* _Problem_
Your task is to give the number of lines below that contain "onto". Give no other text.

**** Data provided

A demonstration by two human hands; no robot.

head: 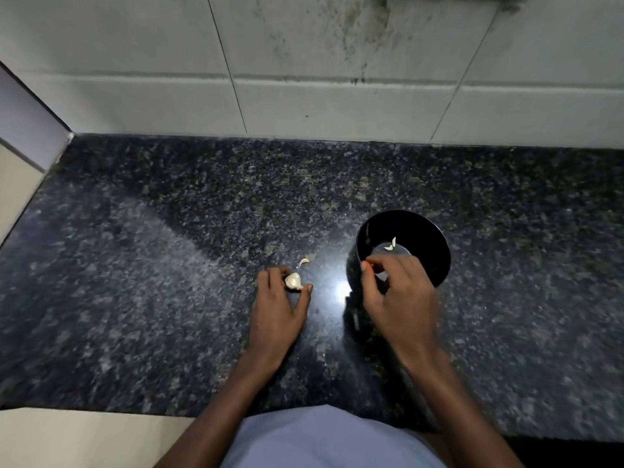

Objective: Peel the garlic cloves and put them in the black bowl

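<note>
Left hand [277, 298] down on the bench [169, 265], fingers and thumb curled round a garlic piece [293, 281], holding it against the surface. Right hand [396, 292] over the near rim of the black bowl [435, 244], fingers loosely curled; motion-blurred, can't tell if it holds anything. Fingertips [366, 265] sit right at the rim.

No brands, labels or writing legible anywhere.

Surface: dark speckled polished stone bench, bright light glare [341, 290] between the two hands. Behind it a white tiled wall [304, 96] with dark grime streaks up top. Pale wall edge at far left corner.

Counts: 1 black bowl, standing right of centre. 2 small pale clove pieces [391, 245] inside it, touching each other. 1 garlic piece in the left hand. 1 loose curled scrap [303, 262] on the bench just beyond the left hand, clove or skin unclear. Light shirt [320, 440] at bottom edge.
</note>
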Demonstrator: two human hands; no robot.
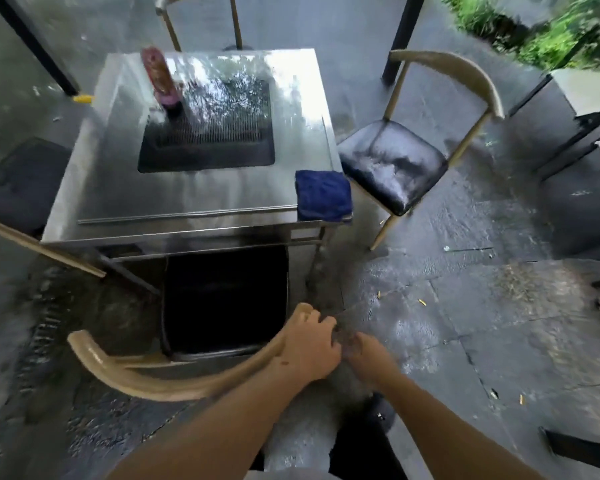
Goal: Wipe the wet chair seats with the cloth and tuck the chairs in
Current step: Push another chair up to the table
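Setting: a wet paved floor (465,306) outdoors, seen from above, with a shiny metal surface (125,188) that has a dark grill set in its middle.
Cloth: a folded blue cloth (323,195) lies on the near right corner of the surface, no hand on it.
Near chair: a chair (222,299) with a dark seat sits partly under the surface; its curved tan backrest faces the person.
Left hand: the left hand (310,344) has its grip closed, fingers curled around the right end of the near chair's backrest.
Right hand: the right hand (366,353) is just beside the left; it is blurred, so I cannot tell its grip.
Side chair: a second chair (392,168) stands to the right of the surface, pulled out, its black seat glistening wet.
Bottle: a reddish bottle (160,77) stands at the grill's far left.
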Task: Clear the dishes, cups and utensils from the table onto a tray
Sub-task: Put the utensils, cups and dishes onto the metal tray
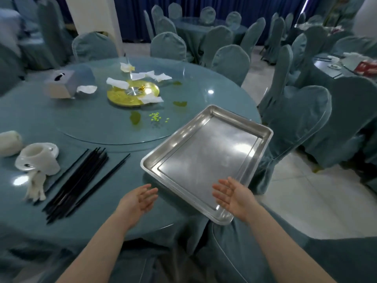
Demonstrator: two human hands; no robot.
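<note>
An empty steel tray (263, 135) lies at the near right edge of the round table (61, 123), one corner hanging past the rim. My right hand (232, 196) hovers over the tray's near corner, palm turned inward, fingers straight. My left hand (140, 199) is held just left of the tray above the table, fingers relaxed and holding nothing. A bundle of black chopsticks (81, 180) lies to the left. Further left a white cup (40, 158) rests on a white dish (22, 162), with a crumpled white cloth (36, 188) beside it.
A glass turntable (91, 131) with a gold hub (132, 93) carries used napkins (118, 83), green spills (135, 117) and a grey tissue box (61, 84). A rolled white towel (9, 142) lies at far left. Covered chairs (293, 127) ring the table; more tables stand behind.
</note>
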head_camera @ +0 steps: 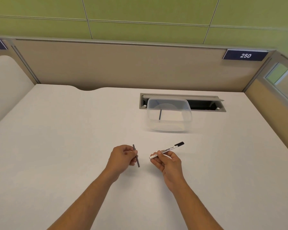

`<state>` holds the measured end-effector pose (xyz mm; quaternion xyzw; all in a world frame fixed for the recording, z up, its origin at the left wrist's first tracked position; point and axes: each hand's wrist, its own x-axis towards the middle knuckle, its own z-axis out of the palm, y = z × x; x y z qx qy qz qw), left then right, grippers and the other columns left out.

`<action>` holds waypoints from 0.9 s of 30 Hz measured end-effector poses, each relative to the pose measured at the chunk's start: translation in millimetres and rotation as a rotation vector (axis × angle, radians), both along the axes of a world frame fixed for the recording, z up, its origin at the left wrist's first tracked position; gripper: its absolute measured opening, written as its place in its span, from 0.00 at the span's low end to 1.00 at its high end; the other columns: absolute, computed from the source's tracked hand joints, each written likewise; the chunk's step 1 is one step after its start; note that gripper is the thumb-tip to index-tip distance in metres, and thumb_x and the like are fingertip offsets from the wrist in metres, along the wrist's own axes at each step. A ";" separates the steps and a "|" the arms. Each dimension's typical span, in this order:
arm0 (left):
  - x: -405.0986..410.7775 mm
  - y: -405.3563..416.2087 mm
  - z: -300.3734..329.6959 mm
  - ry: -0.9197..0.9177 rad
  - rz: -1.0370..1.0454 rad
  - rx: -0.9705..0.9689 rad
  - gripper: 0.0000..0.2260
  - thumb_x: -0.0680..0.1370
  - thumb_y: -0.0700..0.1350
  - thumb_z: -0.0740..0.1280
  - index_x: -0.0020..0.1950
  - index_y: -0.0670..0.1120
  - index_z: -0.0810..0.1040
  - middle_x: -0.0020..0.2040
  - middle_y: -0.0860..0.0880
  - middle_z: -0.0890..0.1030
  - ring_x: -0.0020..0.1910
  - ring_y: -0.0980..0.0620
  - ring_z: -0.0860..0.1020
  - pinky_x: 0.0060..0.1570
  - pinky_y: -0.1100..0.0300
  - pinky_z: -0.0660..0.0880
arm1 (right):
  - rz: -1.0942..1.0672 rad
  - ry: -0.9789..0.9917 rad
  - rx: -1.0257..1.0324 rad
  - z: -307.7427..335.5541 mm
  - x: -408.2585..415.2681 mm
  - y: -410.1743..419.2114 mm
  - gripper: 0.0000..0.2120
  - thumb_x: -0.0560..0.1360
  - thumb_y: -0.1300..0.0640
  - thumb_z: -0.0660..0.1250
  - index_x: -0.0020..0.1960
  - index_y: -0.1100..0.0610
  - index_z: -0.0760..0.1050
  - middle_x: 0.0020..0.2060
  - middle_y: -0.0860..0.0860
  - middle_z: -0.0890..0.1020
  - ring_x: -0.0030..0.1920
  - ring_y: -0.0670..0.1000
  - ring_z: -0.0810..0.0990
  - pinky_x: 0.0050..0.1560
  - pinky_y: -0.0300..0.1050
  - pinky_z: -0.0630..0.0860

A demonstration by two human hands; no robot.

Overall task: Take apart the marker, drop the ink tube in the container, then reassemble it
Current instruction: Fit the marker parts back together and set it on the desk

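Observation:
My left hand [123, 157] pinches a thin dark ink tube [136, 155], held nearly upright above the white desk. My right hand [167, 161] grips the white marker body [166, 150], its black capped end pointing up and to the right and its open end pointing left toward the tube. A gap separates the two hands. Farther back, right of centre, stands a clear plastic container [170, 128]. Inside it lies another thin dark tube [160, 114].
A recessed grey cable tray [206, 103] with its flap open lies in the desk just behind the container. Beige partition walls close off the back and right sides, and a dark label reading 250 [245, 55] sits on the back one. White desk surface [65, 138] spreads left.

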<state>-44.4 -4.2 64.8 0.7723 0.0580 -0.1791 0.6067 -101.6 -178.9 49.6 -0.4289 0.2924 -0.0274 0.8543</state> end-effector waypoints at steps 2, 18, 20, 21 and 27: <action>-1.1 -1.6 2.9 0.014 0.061 -0.114 0.05 0.77 0.38 0.69 0.45 0.35 0.79 0.38 0.40 0.84 0.35 0.49 0.81 0.38 0.57 0.80 | -0.024 0.008 0.038 0.3 1.2 1.6 0.04 0.77 0.67 0.68 0.50 0.66 0.75 0.42 0.63 0.85 0.42 0.57 0.87 0.41 0.45 0.84; -11.8 -14.5 6.6 0.057 0.219 -0.450 0.06 0.78 0.36 0.66 0.51 0.33 0.76 0.45 0.34 0.83 0.42 0.44 0.84 0.45 0.59 0.80 | -0.091 0.004 0.089 6.2 5.4 8.2 0.08 0.77 0.66 0.68 0.54 0.69 0.75 0.42 0.60 0.85 0.40 0.54 0.87 0.41 0.43 0.85; -12.4 -15.5 6.5 0.061 0.227 -0.465 0.06 0.78 0.36 0.66 0.51 0.32 0.75 0.44 0.35 0.83 0.43 0.45 0.84 0.46 0.60 0.80 | -0.099 0.003 0.099 6.7 5.9 9.1 0.09 0.77 0.66 0.68 0.55 0.70 0.75 0.42 0.60 0.85 0.40 0.54 0.87 0.41 0.43 0.84; -12.8 -15.9 6.5 0.064 0.232 -0.477 0.06 0.78 0.35 0.66 0.52 0.32 0.75 0.44 0.36 0.83 0.43 0.45 0.84 0.46 0.60 0.80 | -0.106 0.000 0.107 7.1 6.2 9.5 0.09 0.77 0.66 0.68 0.55 0.69 0.75 0.41 0.60 0.86 0.40 0.54 0.87 0.40 0.42 0.84; -14.8 -15.4 4.8 0.080 0.237 -0.538 0.06 0.77 0.35 0.68 0.51 0.33 0.77 0.44 0.36 0.83 0.47 0.42 0.84 0.48 0.58 0.80 | -0.142 -0.008 0.169 7.7 8.1 11.5 0.10 0.77 0.67 0.67 0.58 0.68 0.73 0.39 0.59 0.86 0.38 0.52 0.87 0.39 0.41 0.84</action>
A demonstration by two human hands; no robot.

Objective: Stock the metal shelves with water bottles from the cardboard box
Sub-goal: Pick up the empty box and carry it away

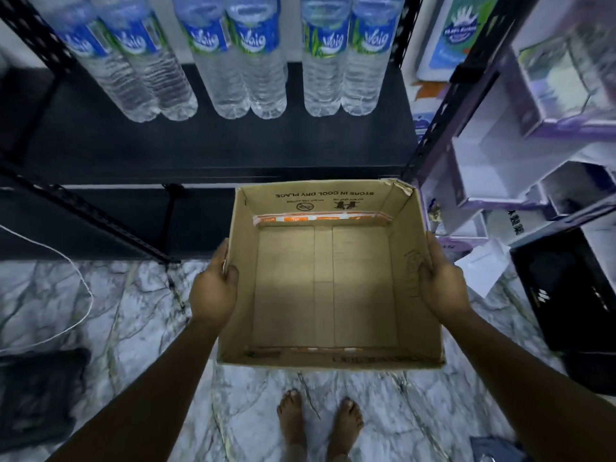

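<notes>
Your left hand grips the left wall of the cardboard box, thumb hooked inside; your right hand grips the right wall likewise. Box: held above the marble floor, interior holding no bottles. Water bottles: six, upright in pairs on the black metal shelf ahead.
</notes>
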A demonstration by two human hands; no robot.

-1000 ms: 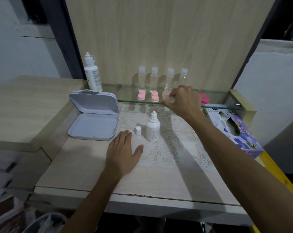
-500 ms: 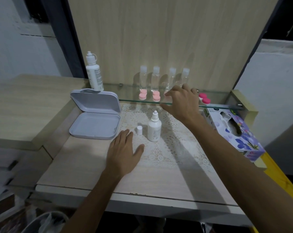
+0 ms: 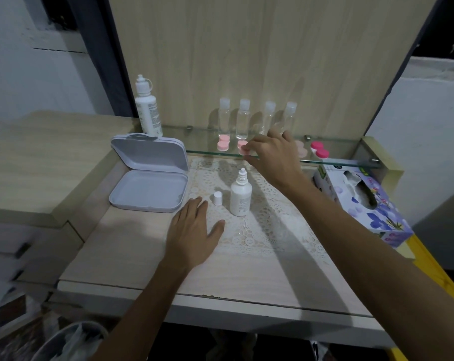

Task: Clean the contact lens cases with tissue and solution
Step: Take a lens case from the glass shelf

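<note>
Reaching over the glass shelf [image 3: 199, 149], right hand [image 3: 275, 158] pinches a pink lens case [image 3: 244, 150] — left hand [image 3: 194, 234] lies flat, fingers released, on the counter [image 3: 132, 256]

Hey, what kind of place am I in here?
Likely a home vanity or dressing table: a glass shelf holding pink contact lens cases, a solution bottle on a lace mat, a tissue box.

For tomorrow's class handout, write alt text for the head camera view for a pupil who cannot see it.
A person's right hand reaches to a pale pink lens case on a glass shelf, while the left hand rests flat on the table. An uncapped solution bottle stands between the hands, with a tissue box at right.
</note>
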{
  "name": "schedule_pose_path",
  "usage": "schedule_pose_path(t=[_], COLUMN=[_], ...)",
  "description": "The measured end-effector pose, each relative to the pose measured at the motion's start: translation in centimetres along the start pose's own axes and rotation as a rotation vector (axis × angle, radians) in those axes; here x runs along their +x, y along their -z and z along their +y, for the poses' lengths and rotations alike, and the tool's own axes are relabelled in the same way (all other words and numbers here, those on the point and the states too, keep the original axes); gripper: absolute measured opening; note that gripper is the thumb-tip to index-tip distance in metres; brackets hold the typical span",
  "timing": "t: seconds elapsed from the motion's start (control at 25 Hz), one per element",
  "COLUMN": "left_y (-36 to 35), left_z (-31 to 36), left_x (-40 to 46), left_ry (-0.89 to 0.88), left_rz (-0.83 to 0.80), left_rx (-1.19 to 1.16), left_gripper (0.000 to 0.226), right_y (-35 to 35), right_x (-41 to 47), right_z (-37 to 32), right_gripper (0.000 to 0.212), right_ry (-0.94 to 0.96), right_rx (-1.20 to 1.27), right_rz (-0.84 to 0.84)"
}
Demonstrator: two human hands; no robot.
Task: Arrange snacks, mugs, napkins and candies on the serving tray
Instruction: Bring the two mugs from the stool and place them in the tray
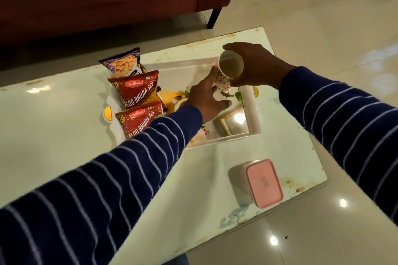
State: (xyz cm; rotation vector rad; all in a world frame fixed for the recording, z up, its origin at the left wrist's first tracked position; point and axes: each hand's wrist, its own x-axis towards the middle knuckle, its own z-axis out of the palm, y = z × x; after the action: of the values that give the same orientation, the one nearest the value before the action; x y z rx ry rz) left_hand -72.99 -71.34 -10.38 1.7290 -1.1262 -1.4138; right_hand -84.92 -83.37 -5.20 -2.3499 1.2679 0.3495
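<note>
We see a white rectangular plastic serving tray (255, 122) on a glossy pale tabletop (64, 127); three crinkly foil snack packets lean along its left side, two red ones (137, 90) and one purple one (122, 61). Our right hand (256, 64) curls round one tilted white mug with red floral print (227, 72), held above the tray's far right corner; our left hand (206, 97), fingers spread and relaxed, touches the mug's lower side; one pink-lidded box (263, 183) stands nearby
</note>
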Motion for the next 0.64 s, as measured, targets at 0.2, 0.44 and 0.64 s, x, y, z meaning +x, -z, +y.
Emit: schedule_pose_path(t=[0.2, 0.44, 0.64], left_y=[4.0, 15.5, 27.7], left_z=[-2.5, -13.2, -21.4], left_x=[-10.6, -29.1, -42.8], left_ry=[0.019, 0.260, 0.458], left_rz=[0.235, 0.717, 1.063], left_rx=[-0.268, -0.190, -0.215], left_gripper=[0.056, 0.024, 0.017], right_y=[-3.2, -15.0, -20.3], right_x=[-7.0, -15.9, -17.1], right_z=[-6.1, -24.4, -39.9], right_gripper=[0.094, 0.069, 0.076], right_ry=[-0.094, 0.003, 0.121], right_rx=[0.247, 0.710, 0.801], right_rz=[0.515, 0.465, 0.207])
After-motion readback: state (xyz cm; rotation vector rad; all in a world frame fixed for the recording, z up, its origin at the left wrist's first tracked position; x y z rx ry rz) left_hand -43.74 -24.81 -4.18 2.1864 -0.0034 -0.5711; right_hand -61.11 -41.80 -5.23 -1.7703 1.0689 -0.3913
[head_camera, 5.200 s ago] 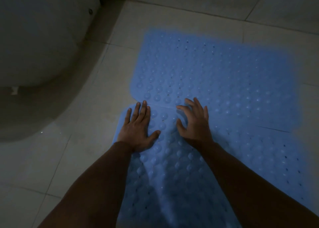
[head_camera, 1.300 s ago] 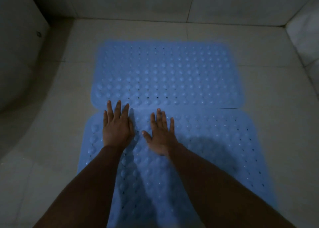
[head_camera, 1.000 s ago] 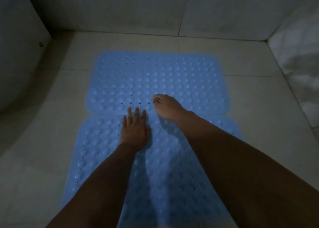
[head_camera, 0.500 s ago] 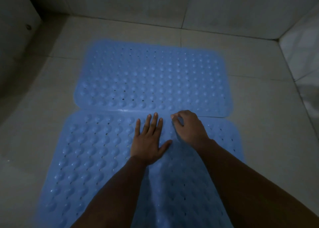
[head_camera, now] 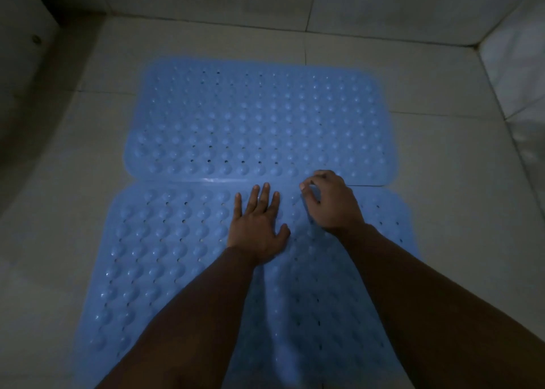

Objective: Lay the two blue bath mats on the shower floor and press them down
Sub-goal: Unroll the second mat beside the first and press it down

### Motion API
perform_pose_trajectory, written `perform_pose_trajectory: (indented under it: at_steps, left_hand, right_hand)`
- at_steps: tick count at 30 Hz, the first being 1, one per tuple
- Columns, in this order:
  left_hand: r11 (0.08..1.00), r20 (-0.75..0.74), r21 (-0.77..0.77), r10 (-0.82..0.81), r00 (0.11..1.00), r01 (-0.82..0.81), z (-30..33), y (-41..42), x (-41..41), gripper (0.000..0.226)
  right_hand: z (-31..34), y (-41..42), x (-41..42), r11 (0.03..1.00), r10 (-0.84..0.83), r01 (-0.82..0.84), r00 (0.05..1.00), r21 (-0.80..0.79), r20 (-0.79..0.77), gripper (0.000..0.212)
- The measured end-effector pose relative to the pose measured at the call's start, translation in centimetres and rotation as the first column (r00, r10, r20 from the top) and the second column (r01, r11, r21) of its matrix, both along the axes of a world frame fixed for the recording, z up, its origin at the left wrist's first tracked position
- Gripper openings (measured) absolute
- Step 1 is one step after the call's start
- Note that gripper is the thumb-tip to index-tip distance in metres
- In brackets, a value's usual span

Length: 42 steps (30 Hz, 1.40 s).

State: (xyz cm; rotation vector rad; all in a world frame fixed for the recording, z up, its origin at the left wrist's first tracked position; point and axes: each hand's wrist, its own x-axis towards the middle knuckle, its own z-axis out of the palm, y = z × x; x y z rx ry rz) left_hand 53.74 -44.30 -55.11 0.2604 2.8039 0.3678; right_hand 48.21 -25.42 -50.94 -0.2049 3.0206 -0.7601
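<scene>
From the head view, both blue bubbled rubber bath mats already lie on the pale tiled shower floor [head_camera: 442, 152]: the far mat [head_camera: 259, 123] stretches crosswise toward the back wall, and the near mat [head_camera: 165, 256] runs back under your forearms, its far edge meeting the far mat's near edge along a straight seam. Your left hand [head_camera: 256, 226] rests flat on the near mat just short of that seam, fingers straight and spread, palm down, grasping nothing. Your right hand [head_camera: 330, 203] sits beside it at the seam with its fingers curled under; whether those fingertips pinch the mat's edge or merely press on it, you cannot tell in this dim light.

The laying looks done, so you are in the pressing stage, working at the join. Next, flatten your right hand and push down along the seam. Then work outward to the corners so that the whole underside seats against the tile.
</scene>
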Motion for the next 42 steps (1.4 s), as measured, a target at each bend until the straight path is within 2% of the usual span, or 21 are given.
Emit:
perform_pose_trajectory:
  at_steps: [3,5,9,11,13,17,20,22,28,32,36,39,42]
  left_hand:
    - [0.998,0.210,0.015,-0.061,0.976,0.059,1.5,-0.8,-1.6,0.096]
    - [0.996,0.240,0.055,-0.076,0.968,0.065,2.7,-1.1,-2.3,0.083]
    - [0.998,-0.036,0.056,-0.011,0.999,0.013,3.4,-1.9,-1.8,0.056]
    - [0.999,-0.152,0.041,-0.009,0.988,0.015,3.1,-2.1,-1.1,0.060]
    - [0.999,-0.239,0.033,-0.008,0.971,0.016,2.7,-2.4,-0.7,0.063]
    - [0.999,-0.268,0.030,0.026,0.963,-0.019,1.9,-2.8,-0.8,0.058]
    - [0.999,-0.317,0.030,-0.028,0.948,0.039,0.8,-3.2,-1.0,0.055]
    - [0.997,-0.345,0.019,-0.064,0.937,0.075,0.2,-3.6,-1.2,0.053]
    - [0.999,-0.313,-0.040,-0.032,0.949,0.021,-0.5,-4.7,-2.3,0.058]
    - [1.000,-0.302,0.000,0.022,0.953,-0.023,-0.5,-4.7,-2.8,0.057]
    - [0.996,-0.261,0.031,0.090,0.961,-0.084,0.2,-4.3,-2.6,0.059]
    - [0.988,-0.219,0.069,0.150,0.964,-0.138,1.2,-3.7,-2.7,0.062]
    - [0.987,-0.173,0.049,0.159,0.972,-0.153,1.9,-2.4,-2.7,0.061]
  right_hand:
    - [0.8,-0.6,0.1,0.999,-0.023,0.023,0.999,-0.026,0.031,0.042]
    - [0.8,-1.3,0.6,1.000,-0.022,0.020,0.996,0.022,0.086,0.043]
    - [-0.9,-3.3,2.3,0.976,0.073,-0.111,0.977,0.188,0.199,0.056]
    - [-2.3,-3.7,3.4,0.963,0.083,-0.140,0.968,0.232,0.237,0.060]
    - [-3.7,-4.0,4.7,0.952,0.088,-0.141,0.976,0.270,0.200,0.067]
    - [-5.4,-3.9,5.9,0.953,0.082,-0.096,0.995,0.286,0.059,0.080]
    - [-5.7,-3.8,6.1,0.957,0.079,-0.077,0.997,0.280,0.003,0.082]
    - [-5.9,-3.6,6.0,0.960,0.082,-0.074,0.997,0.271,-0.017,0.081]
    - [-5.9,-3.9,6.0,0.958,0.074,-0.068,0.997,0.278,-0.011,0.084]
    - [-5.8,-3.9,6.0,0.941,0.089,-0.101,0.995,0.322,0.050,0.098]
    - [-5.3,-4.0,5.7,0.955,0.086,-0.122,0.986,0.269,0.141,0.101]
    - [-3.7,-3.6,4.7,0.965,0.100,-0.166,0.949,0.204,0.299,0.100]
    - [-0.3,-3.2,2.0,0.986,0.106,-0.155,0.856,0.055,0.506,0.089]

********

* _Reply to the task_
2